No Rio de Janeiro, um entregador de aplicativo foi ameaçado por um cliente após se negar a subir até o apartamento e realizar a entrega do produto. “Se eu descesse armado, te dava uma coronhada”, disse o cidadão após descer e pegar a entrega a contragosto. É o terceiro caso filmado de violência contra entregadores de aplicativos este mês apenas na capital carioca.
Veja no vídeo abaixo
Atos de violência contra entregadores de app estão se tornando cada vez mais comuns, sobretudo quando o trabalhador se nega a subir para entregar a encomenda. Mas afinal de contas, o cidadão que trabalha com entrega de aplicativo é obrigado a subir sempre que o cliente exige este movimento?

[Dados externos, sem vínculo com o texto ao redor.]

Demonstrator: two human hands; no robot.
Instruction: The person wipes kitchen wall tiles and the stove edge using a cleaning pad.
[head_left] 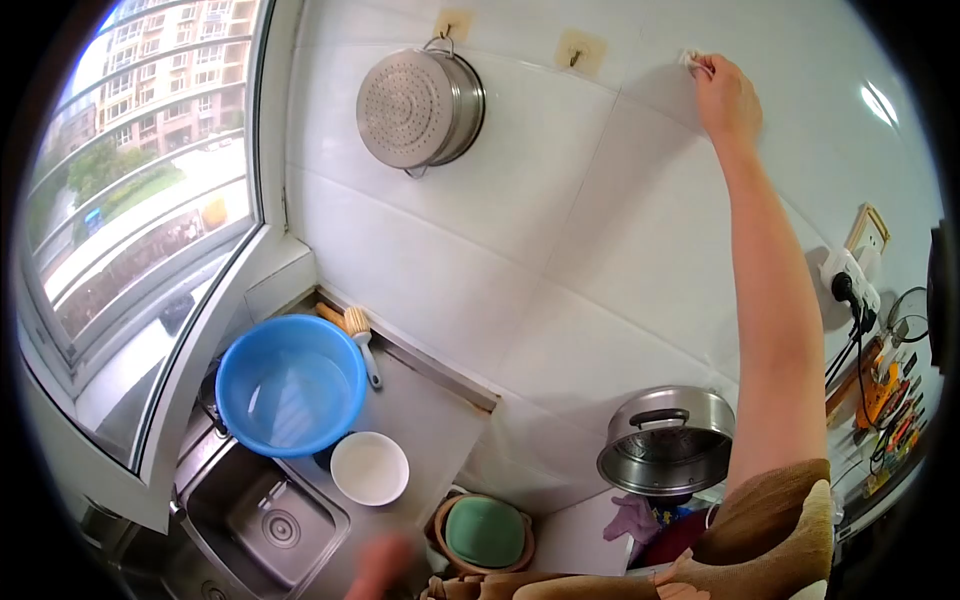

No Brasil, não há uma legislação própria sobre este tema. Como se trata de um emprego basicamente novo, que está crescendo com mais força nos últimos anos, esta modalidade de trabalho ainda carece de uma regra própria. De todo modo, as empresas aplicam recomendações para as pessoas que trabalham com a marca.
O que diz o Ifood
O Ifood, uma das maiores e mais conhecidas empresas de entrega do país, tem uma regra interna sobre o assunto. De acordo com a companhia, o empregador não tem a obrigação de subir e levar a encomenda até o apartamento do cliente, mesmo que este exija este movimento.
“A obrigação do entregador é entregar no primeiro ponto de contato que existe na residência da pessoa. Se for no condomínio, esse ponto é a portaria. Essa é a recomendação dada para os entregadores e a comunicação passada para os consumidores”, explica Diego Barreto, vice-presidente de estratégias e finanças do iFood.
Segundo a empresa, a recomendação é justamente a oposta. “Não existe obrigatoriedade de o entregador subir nos apartamentos, mas recomendamos que os clientes desçam para receber o pedido”, completa Juliana Pencinato, head de Driver Safety do iFood.